Таким образом, Голицын был предан Екатерине всей душой. Он любил Россию как империю; видел, что в правление Екатерины Россия всюду торжествует. Как же было не желать содействовать её торжеству ему, русскому барину, русскому вельможе? И вот его содействие оказывалось нужным, чтобы раскрыть интригу, которая создаёт самозванцев, мутит народ, ослабляет внутренние силы его отечества. Всклепавшая на себя имя, ему сперва казалось, не хочет открыть эту интригу. Нужно что-нибудь сделать, придумать, чтобы, несмотря на её желание напустить туман на свои действия, заставило бы её высказаться, что дало бы возможность узнать истину.
«Если бы найти человека, который мог бы иметь на неё влияние!» — подумал Голицын и назначил опять передопросы взятому с нею штату: камергеру Чарномскому, шталмейстеру Доманскому и камер-юнгфере, на правах фрейлины, Мешеде; так титуловали себя все эти лица, в отличие от камердинеров и прочей прислуги.

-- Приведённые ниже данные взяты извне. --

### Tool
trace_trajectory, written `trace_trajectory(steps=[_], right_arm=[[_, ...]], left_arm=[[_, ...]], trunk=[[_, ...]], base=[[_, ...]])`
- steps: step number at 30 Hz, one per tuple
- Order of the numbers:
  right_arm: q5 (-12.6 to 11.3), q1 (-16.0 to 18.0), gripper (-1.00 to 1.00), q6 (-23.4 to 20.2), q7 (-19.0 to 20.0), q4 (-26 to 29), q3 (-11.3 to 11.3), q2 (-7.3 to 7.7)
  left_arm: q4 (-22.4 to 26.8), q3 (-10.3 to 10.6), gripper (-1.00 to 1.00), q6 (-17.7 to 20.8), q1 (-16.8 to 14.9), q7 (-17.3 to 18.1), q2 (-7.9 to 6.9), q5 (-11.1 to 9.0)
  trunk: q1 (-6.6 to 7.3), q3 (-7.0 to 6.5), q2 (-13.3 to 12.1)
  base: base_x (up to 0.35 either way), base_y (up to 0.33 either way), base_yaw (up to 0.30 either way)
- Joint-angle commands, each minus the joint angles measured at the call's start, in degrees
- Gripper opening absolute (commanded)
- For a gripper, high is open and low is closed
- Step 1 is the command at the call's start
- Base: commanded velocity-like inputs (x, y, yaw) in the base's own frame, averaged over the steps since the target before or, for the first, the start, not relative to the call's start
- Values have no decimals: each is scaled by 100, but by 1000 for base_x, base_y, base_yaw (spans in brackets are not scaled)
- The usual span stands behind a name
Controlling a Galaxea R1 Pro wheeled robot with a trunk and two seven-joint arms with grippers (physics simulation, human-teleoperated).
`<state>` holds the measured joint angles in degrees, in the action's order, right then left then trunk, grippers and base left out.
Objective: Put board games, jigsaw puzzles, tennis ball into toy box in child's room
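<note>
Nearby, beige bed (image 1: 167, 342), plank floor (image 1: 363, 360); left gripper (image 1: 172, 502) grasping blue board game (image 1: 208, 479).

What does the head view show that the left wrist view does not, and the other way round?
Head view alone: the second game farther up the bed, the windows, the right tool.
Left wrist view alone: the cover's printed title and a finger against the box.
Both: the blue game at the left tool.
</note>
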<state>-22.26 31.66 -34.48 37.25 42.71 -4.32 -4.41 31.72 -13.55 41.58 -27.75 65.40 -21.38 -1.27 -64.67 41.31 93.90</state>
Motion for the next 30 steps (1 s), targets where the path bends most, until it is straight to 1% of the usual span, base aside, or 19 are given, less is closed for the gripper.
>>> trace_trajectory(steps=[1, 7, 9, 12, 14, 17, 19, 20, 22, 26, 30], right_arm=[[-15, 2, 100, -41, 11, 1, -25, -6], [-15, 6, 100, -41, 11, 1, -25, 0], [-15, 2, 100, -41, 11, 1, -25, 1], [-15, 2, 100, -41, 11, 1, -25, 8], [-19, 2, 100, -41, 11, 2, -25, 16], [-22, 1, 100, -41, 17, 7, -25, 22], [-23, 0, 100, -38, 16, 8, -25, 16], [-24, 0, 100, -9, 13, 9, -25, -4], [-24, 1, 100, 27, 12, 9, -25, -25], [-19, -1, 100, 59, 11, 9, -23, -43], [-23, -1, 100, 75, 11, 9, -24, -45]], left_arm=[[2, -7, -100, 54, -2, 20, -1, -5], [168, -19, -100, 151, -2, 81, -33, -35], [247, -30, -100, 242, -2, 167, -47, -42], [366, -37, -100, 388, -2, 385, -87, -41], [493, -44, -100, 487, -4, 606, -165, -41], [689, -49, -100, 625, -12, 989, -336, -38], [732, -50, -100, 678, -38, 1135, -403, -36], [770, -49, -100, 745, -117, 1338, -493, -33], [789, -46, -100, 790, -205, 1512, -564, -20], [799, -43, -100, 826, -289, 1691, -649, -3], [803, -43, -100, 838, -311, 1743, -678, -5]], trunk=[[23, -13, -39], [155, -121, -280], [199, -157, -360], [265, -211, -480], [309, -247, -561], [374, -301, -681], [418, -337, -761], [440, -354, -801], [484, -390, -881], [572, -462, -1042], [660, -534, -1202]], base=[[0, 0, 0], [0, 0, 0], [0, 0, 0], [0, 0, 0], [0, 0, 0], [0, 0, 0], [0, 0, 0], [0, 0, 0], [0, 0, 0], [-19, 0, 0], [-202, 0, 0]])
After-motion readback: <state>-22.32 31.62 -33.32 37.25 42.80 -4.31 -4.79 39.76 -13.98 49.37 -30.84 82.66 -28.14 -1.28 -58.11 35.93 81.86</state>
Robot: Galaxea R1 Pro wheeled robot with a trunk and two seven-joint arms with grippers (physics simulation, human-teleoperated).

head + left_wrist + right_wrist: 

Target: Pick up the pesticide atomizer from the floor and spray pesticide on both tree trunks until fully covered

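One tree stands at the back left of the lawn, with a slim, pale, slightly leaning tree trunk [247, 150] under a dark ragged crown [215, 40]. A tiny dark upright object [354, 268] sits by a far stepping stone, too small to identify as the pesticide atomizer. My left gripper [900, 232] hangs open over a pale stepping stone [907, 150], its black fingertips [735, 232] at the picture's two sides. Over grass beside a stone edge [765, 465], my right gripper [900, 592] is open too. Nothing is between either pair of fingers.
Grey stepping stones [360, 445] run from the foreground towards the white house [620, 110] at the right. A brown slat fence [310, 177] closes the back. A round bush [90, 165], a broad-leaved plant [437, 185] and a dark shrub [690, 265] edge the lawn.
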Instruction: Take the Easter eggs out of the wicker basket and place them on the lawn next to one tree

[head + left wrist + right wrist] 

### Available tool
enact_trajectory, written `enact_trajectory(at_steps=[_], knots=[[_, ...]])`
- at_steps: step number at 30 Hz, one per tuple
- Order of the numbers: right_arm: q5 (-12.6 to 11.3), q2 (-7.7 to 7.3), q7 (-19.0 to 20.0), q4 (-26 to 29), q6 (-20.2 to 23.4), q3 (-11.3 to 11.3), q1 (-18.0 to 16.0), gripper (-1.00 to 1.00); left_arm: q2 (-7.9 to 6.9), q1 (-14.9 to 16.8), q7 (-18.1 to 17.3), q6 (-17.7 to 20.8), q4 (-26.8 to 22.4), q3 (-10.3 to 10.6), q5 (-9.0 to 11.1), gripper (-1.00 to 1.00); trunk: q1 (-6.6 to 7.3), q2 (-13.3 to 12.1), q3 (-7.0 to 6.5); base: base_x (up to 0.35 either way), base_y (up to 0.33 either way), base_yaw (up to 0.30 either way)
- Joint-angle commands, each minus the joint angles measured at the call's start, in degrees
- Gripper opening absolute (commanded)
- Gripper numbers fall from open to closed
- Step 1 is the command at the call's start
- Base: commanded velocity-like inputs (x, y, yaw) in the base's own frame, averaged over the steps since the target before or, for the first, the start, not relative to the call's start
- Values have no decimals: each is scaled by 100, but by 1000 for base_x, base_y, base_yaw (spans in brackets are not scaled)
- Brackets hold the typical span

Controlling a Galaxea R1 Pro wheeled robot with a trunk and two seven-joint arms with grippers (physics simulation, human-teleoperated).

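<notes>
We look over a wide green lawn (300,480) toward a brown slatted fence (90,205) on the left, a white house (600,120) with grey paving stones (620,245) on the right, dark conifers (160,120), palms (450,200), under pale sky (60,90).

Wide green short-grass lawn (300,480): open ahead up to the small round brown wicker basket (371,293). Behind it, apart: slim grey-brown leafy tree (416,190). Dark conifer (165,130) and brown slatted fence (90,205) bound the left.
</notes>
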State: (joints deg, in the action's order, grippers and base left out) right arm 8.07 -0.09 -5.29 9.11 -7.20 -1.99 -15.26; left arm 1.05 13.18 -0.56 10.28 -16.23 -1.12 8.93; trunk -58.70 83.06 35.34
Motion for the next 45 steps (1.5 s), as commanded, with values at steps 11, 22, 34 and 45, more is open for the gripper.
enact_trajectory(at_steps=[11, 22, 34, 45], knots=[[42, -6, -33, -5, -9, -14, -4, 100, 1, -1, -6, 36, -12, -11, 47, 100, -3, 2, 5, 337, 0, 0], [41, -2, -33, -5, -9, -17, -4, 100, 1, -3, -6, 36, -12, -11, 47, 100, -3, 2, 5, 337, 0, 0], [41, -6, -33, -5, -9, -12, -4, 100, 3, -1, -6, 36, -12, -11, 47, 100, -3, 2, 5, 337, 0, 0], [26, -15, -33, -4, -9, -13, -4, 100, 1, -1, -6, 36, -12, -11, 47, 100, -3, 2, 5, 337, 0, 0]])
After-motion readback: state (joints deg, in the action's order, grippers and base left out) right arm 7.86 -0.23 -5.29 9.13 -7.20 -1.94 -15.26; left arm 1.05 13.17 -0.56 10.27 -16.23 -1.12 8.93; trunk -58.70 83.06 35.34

После первых же слов передопроса, на котором Доманский и Чарномский путались в показаниях, изъясняя своё следование за Али-Эметэ разными обстоятельствами, Доманский вдруг упал перед Голицыным на колени и высказал, что его влекла к ней не надежда на её высокое положение, не корыстные цели, не честолюбивые замыслы, но любовь, искренняя, бесцельная, бескорыстная. Он объяснил, что любит её, безмерно, беспредельно любит, что всю жизнь свою готов положить за одно её милостивое слово, за минуту её ласки.
— Я надеялся, — говорил Доманский, — что среди суеты, стремлений к блеску и роскоши, приёма, выезда и толпы окружающих её поклонников найдётся минута, когда и на меня упадёт её ласковое слово, и мне достанется минута счастия.
— И вы хотели бы жениться на ней? — спросил князь.
Доманский разинул рот.
Мысль о том никогда не приходила ему в голову. С минуту он молчал, но потом вдруг отвечал с силой и увлечением, которых нельзя было даже ожидать в этом человеке.
— Разве это возможно, ваше сиятельство? Разве возможно такое счастие, перед которым меркнет мысль о будущей жизни? Быть её мужем, иметь право на неё всегда!.. Это счастье выше мечты!.. Да нет! Это немыслимо! Это всё равно, что желать поймать и сохранить луч солнышка. Светит солнце и греет и отраду даёт; но ведь луч его неуловим. Как ни страшна, ни безотрадна жизнь заключённого в этой крепости, как ни тяжка потеря прав, отечества, свободы, — но я согласен лишиться света Божьего, чтобы только обладать ею, чтобы она была моя!